Politik : Autobahngebühr: Bodewig drängt auf Maut

Die Bundesregierung will bis zum Jahresende über die Höhe der ab 2003 geplanten Autobahnmaut für schwere Lastwagen entscheiden. In den nächsten sechs Monaten solle auch Klarheit über die von der Wirtschaft gleichzeitig verlangten Steuererleichterungen geschaffen werden, sagte der Staatssekretär im Verkehrsministerium, Henner Wittling, nach einer Verbändeanhörung in Berlin. Er äußerte Verständnis für die Forderungen nach einer Angleichung der Belastungen innerhalb der EU. Man sei mit dem Transportgewerbe im Gespräch, Zusagen gebe es aber noch nicht.

Bundesverkehrsminister Kurt Bodewig (SPD) will das Gesetz zur LKW-Maut am kommenden Mittwoch ins Kabinett einbringen. Die Maut soll auf allen Autobahnen, abhängig von der gefahrenen Strecke, der Zahl der Achsen und dem Schadstoffausstoß erhoben werden. Im Gespräch sind 25 Pfennig pro Kilometer. Die Anhörung habe deutlich gemacht, dass auch die Wirtschaftsverbände nicht grundsätzlich gegen die Maut sind, so Wittling. Meinungsunterschiede gibt es noch bei der Mittelverwendung. Bodewig will ein Programm zur Stauvermeidung finanzieren, für das von 2003 bis 2007 rund 7,5 Milliarden Mark zur Verfügung stehen. Vorgesehen sind Investitionen in Straßen, aber auch in Schienen und Wasserstraßen.

Eine tief greifende verkehrspolitische Reform forderte der Bundesverband Groß- und Außenhandel. Die Maut sei nur dann gerechtfertigt, wenn zugleich Kraftfahrzeug- und Mineralölsteuern gesenkt und weitere Erhöhungen der Ökosteuer ausgesetzt würden.
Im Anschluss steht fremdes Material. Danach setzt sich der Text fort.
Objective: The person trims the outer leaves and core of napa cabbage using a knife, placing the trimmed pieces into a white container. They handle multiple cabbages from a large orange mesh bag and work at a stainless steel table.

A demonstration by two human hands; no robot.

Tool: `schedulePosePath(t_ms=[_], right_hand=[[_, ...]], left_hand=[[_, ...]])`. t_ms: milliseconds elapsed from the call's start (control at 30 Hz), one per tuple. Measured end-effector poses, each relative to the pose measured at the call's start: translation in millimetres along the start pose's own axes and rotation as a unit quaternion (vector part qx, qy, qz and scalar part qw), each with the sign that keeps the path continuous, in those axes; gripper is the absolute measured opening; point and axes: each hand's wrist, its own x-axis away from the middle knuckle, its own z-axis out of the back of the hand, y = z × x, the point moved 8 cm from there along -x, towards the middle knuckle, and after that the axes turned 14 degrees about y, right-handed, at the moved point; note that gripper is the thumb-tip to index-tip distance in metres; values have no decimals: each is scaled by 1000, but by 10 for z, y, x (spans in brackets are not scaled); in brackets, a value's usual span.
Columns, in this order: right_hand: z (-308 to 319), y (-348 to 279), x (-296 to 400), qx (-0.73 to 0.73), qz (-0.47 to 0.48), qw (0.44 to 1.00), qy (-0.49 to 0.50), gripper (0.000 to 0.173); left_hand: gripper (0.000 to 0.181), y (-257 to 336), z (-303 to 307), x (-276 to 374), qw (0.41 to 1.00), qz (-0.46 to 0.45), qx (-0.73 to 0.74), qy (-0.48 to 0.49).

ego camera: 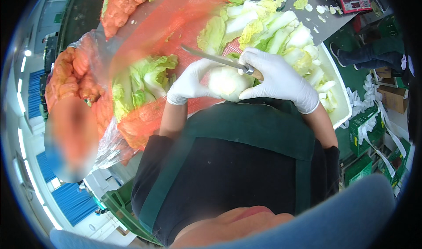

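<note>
Close in front of my apron, both gloved hands hold a pale head of Chinese cabbage [229, 83], its cut base facing the camera. My left hand [194, 82], in a white glove, grips the cabbage from the left side. On its right side, my right hand [272, 75], gloved too, touches the cabbage with its fingers and thumb while also holding a knife [214, 57] by its wooden handle. The blade points to the upper left across the top of the cabbage. Loose cabbage leaves [273, 31] lie beyond my right hand, and more leaves [141, 80] lie left of my left hand.
Orange mesh netting [155, 34] spreads over the grey table [316, 24]. Filled orange mesh bags [72, 67] stand at the left. A white tub [344, 103] with leaf pieces is at the right, below a red scale [352, 0]. A person's legs [366, 54] show at far right, near green crates [362, 127].
</note>
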Motion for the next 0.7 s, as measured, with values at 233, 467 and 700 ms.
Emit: schedulePosePath(t_ms=[233, 467, 700], right_hand=[[18, 5, 98, -41, 0, 999, 4, 52], [-88, -35, 236, 165, 155, 974, -16, 68], [-104, -61, 156, 169, 252, 953, 8, 77]], left_hand=[[62, 146, -95, -14, 996, -65, -33, -47], [65, 138, -93, -183, 994, -51, 37, -91], [76, 76, -57, -337, 988, -52, 79, -125]])
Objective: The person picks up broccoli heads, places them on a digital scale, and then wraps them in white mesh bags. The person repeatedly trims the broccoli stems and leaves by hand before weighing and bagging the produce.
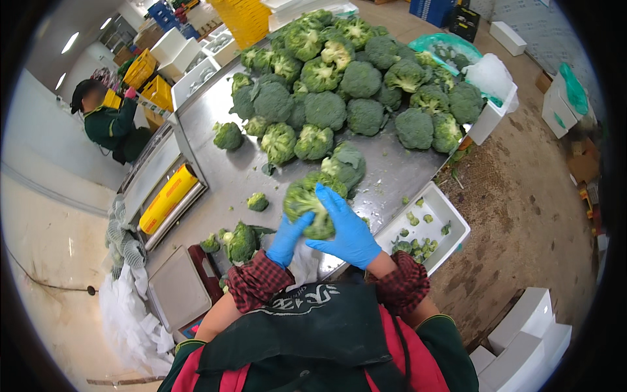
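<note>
Between my two blue-gloved hands is a broccoli head (304,196), its pale stem side turned up towards me. My left hand (290,237) grips it from the lower left, thumb against the stems. Fingers of my right hand (345,230) reach over its right side. Just beyond it, another broccoli head (347,164) lies on the metal table (220,179). A large pile of broccoli (338,78) covers the far part of that table. To the left of my hands lie a small floret (257,201) and a larger broccoli piece (241,242).
A white foam box (448,230) with several small florets stands at the table's right edge. On the left are a yellow film roll (169,198) and a scale (179,289). A co-worker (115,120) stands at far left. White foam boxes (521,338) sit at lower right.
</note>
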The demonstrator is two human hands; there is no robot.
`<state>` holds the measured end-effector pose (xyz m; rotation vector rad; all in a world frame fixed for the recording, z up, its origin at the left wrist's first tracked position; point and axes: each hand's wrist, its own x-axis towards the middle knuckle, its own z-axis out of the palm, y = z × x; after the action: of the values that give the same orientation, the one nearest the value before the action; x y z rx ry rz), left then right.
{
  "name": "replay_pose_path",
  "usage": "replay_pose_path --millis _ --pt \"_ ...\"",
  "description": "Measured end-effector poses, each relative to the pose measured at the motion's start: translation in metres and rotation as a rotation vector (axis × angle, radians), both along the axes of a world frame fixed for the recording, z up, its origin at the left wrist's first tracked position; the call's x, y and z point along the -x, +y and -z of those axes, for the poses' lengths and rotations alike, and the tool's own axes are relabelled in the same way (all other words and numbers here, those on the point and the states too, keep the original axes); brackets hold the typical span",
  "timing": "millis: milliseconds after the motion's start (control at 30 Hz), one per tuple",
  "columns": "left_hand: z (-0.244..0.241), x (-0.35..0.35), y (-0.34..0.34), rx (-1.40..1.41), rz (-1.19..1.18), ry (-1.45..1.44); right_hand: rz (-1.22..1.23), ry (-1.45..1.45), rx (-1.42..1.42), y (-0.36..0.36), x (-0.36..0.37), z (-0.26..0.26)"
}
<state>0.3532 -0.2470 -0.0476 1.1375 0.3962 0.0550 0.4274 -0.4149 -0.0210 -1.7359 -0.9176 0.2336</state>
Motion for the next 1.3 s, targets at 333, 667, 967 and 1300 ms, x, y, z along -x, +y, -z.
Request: replay_pose_path --millis 333,667,967,1300 --pt "-0.036 0.036 0.023 0.604 -0.145 0.115 -0.069 -0.372 0.034 0.01 -0.008 -0.028" --pt "-0.04 0.014 0.012 0.336 -0.369 0.056 0.105 -0.908 0.392 0.065 -0.001 -0.001" --pt "-0.008 0.021 0.034 0.11 -0.205 0.12 -0.417 0.146 -0.112 0.05 -0.026 0.003" --pt "0.014 0.006 0.034 -0.589 -0.132 0.127 -0.126 -0.666 0.477 0.067 -0.045 -0.006"
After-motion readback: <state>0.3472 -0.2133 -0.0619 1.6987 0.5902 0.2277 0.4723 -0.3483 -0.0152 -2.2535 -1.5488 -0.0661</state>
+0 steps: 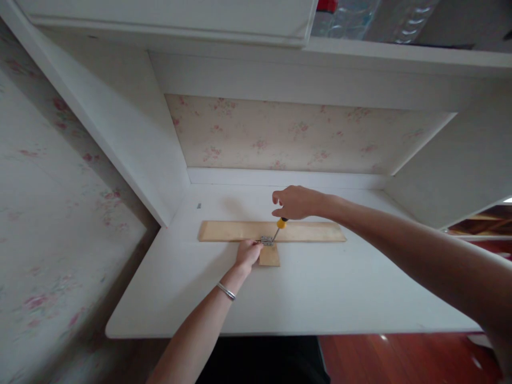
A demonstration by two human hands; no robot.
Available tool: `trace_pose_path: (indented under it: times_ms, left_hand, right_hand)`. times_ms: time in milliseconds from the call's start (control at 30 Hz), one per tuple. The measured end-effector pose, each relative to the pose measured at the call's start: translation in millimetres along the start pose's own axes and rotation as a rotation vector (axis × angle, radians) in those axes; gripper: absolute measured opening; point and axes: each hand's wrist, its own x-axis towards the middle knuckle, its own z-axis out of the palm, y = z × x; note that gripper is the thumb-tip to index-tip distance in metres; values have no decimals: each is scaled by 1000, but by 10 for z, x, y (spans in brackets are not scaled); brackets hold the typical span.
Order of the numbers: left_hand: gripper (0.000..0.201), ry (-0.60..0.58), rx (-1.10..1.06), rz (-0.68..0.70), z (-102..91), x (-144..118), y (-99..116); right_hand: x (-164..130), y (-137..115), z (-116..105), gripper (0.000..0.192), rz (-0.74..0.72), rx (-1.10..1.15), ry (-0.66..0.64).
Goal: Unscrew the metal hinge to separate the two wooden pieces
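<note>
A long light wooden board (304, 231) lies crosswise on the white desk (320, 298). A small wooden piece (270, 257) butts against its near edge, joined by a small metal hinge (266, 241). My right hand (296, 202) grips a screwdriver with a yellow handle (281, 224), its tip down on the hinge. My left hand (248, 253), a bracelet on the wrist, presses on the small piece and the hinge's left side.
The desk sits in a white alcove with side panels and floral wallpaper (288, 138) behind. A small screw-like object (199, 205) lies at the desk's back left. Shelves above hold clear bottles (360, 18). Red-brown floor (400, 357) shows below the front edge.
</note>
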Motion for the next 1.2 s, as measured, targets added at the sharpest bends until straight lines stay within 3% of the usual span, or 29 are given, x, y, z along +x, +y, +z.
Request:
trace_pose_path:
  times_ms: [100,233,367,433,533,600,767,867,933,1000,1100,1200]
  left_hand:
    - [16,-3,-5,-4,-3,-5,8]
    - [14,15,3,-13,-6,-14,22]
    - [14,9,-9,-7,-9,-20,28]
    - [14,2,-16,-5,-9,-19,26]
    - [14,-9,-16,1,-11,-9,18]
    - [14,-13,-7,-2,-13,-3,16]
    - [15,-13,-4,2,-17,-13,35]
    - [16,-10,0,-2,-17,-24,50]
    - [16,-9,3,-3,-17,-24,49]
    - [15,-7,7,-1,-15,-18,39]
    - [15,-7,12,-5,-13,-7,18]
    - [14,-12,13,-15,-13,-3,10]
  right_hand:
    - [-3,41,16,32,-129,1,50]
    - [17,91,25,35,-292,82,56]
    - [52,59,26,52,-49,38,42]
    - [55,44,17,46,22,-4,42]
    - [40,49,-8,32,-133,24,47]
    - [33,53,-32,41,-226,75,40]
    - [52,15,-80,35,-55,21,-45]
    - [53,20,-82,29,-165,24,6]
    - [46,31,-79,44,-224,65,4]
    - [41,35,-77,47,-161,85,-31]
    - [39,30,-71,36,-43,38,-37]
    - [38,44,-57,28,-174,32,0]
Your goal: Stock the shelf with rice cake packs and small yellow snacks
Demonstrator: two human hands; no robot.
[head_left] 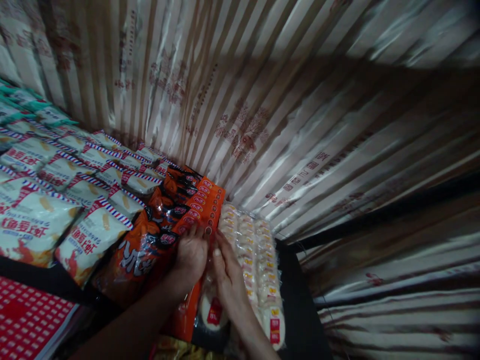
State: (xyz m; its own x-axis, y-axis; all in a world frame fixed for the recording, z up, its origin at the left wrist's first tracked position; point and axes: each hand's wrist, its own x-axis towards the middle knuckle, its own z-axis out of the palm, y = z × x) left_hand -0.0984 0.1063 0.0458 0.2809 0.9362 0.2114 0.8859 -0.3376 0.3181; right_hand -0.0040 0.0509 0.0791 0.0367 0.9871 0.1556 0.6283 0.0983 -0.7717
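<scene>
My left hand [192, 252] is on a row of orange packets [205, 200], its fingers bent over their edges. It looks closed on an orange packet, though the fingertips are partly hidden in the dim light. Just right of it, my right hand [229, 275] lies along the side of the same row with its fingers stretched out. It is open, between the orange packets and the clear-wrapped round white items [248, 250] standing in lines. A round white pack with a red label [213, 311] shows below, between my wrists.
Left of my hands are bags of orange-and-black snacks [140, 245] and many white snack bags with striped edges [92, 235]. Green packs [52, 114] lie at the far left. A red checked panel [28, 317] is in front. Pleated printed sheeting [240, 100] hangs behind, with a black bar [360, 220] at right.
</scene>
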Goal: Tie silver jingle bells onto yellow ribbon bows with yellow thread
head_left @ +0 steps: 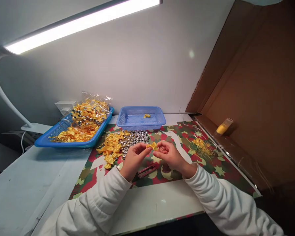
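Observation:
Between my two hands is a small yellow ribbon bow, held over the patterned mat. My left hand pinches its left side between thumb and fingers. From the other side my right hand grips it with thumb and fingertips. Just below lies a dark red pair of thread snips. To the left of my hands is a pile of yellow bows, beside a spread of silver bells or beads; I cannot tell which.
A blue tray at left holds bagged and loose yellow bows. At the back, a blue basket contains one bow. Yellow cord scraps lie at right, near a small yellow-filled tube. A lamp hangs overhead; cardboard stands right.

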A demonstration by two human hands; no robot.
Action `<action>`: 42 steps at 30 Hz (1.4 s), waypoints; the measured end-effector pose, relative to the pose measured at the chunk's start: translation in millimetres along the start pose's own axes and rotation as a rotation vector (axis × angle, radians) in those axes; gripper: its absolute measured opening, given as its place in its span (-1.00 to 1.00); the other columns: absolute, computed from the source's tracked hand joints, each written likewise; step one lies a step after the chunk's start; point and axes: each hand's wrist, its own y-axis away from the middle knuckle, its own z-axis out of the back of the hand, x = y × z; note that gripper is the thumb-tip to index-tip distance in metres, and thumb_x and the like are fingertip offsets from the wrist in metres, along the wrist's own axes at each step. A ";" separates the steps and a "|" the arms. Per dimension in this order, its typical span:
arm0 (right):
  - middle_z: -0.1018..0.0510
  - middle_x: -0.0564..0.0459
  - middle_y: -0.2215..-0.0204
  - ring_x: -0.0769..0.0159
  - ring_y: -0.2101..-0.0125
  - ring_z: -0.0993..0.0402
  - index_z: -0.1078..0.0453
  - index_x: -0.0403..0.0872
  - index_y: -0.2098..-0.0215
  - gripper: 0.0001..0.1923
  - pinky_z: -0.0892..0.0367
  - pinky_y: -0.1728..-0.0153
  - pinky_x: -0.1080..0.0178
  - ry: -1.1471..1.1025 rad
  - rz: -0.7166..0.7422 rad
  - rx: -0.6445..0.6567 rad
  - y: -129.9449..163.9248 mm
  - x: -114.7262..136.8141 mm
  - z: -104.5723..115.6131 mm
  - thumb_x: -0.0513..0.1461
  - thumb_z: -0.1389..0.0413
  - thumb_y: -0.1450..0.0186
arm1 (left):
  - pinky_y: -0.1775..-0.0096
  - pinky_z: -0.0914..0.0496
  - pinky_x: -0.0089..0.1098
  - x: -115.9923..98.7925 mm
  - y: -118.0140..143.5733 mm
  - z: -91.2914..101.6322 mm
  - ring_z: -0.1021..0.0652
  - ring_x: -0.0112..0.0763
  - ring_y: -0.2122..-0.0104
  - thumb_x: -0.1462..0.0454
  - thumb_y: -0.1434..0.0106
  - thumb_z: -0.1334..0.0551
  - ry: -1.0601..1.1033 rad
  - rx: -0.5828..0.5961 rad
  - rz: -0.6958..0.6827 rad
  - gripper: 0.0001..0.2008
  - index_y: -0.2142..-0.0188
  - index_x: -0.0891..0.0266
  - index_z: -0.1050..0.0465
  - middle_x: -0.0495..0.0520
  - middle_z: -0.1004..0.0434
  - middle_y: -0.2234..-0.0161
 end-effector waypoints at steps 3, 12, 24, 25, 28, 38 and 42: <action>0.00 0.31 0.67 0.52 0.63 0.09 -0.31 -0.09 0.33 -0.65 0.10 0.59 0.38 0.058 0.080 -0.094 3.6 -2.7 -3.3 -0.07 -0.29 -0.07 | 0.41 -0.38 -0.44 -1.4 1.1 -1.9 -0.46 -0.46 0.51 0.14 0.00 -0.40 -0.026 -0.003 -0.014 -0.76 0.49 0.28 -0.51 -0.01 -0.51 0.54; -0.11 0.26 0.69 0.56 0.69 0.04 -0.27 -0.11 0.56 -0.56 0.14 0.67 0.38 -0.151 -0.114 0.016 5.8 6.5 -4.2 0.07 -0.24 -0.05 | 0.40 -0.42 -0.40 0.8 1.1 -1.3 -0.52 -0.40 0.50 0.14 -0.02 -0.39 -0.106 0.002 -0.080 -0.77 0.49 0.27 -0.49 0.02 -0.54 0.53; 0.07 0.34 0.74 0.56 0.68 0.22 -0.25 -0.10 0.49 -0.63 0.19 0.66 0.40 -0.573 -0.340 0.249 11.9 4.3 -6.1 -0.03 -0.26 -0.11 | 0.46 -0.34 -0.44 1.0 2.0 1.0 -0.46 -0.45 0.56 0.26 -0.13 -0.26 -0.515 -0.060 -0.364 -0.89 0.47 0.25 -0.52 0.00 -0.55 0.56; 0.08 0.34 0.74 0.56 0.68 0.23 -0.24 -0.10 0.49 -0.63 0.18 0.65 0.41 -0.600 -0.350 0.269 12.2 3.1 -6.0 -0.03 -0.26 -0.11 | 0.45 -0.34 -0.44 0.5 1.9 1.2 -0.47 -0.45 0.55 0.28 -0.13 -0.25 -0.550 -0.062 -0.391 -0.90 0.47 0.24 -0.52 -0.01 -0.55 0.56; 0.07 0.34 0.73 0.57 0.68 0.21 -0.26 -0.10 0.47 -0.63 0.16 0.65 0.42 -0.603 -0.360 0.280 12.0 1.5 -4.5 -0.02 -0.26 -0.12 | 0.45 -0.34 -0.45 -0.9 1.8 1.6 -0.47 -0.46 0.56 0.32 -0.11 -0.23 -0.615 -0.059 -0.435 -0.91 0.48 0.24 -0.51 -0.02 -0.55 0.57; -0.12 0.27 0.71 0.57 0.71 0.03 -0.35 -0.15 0.46 -0.59 0.14 0.69 0.39 -0.022 -0.131 0.077 10.3 6.4 2.4 0.04 -0.23 -0.10 | 0.43 -0.36 -0.43 1.0 1.2 2.5 -0.47 -0.42 0.52 0.25 -0.09 -0.28 -0.420 0.016 -0.226 -0.88 0.46 0.28 -0.49 0.02 -0.52 0.53; -0.11 0.28 0.67 0.56 0.66 0.03 -0.35 -0.12 0.37 -0.68 0.06 0.65 0.40 -0.094 -0.023 -0.050 9.5 15.9 12.7 -0.09 -0.29 -0.05 | 0.35 -0.38 -0.43 1.4 -0.5 3.3 -0.50 -0.42 0.44 0.21 -0.07 -0.33 -0.157 0.089 -0.081 -0.83 0.39 0.29 -0.53 0.04 -0.56 0.44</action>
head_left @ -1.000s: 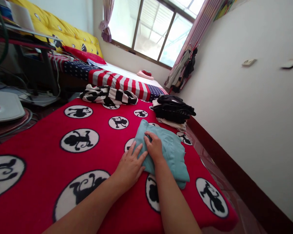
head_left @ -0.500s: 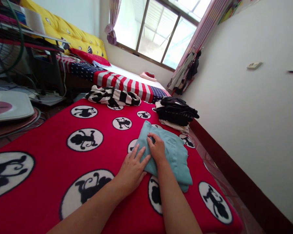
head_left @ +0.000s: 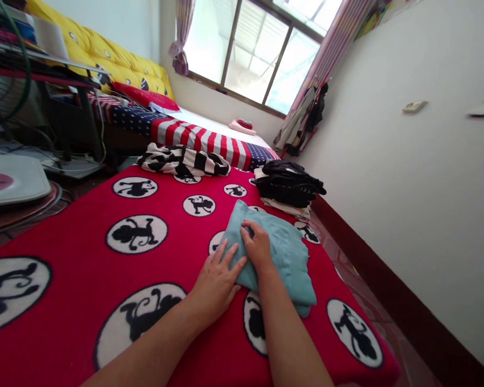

Sonst werde die deutsche Wirtschaft gegenüber europäischen Wettbewerbern weiter benachteiligt. Der Bund für Umwelt und Naturschutz Deutschland forderte, die Maut auch auf Bundesstraßen auszuweiten. Sonst sei eine massive Verlagerung des Lkw-Verkehrs auf Ausweich- und Abkürzungsstrecken mitten durch Ortschaften zu befürchten.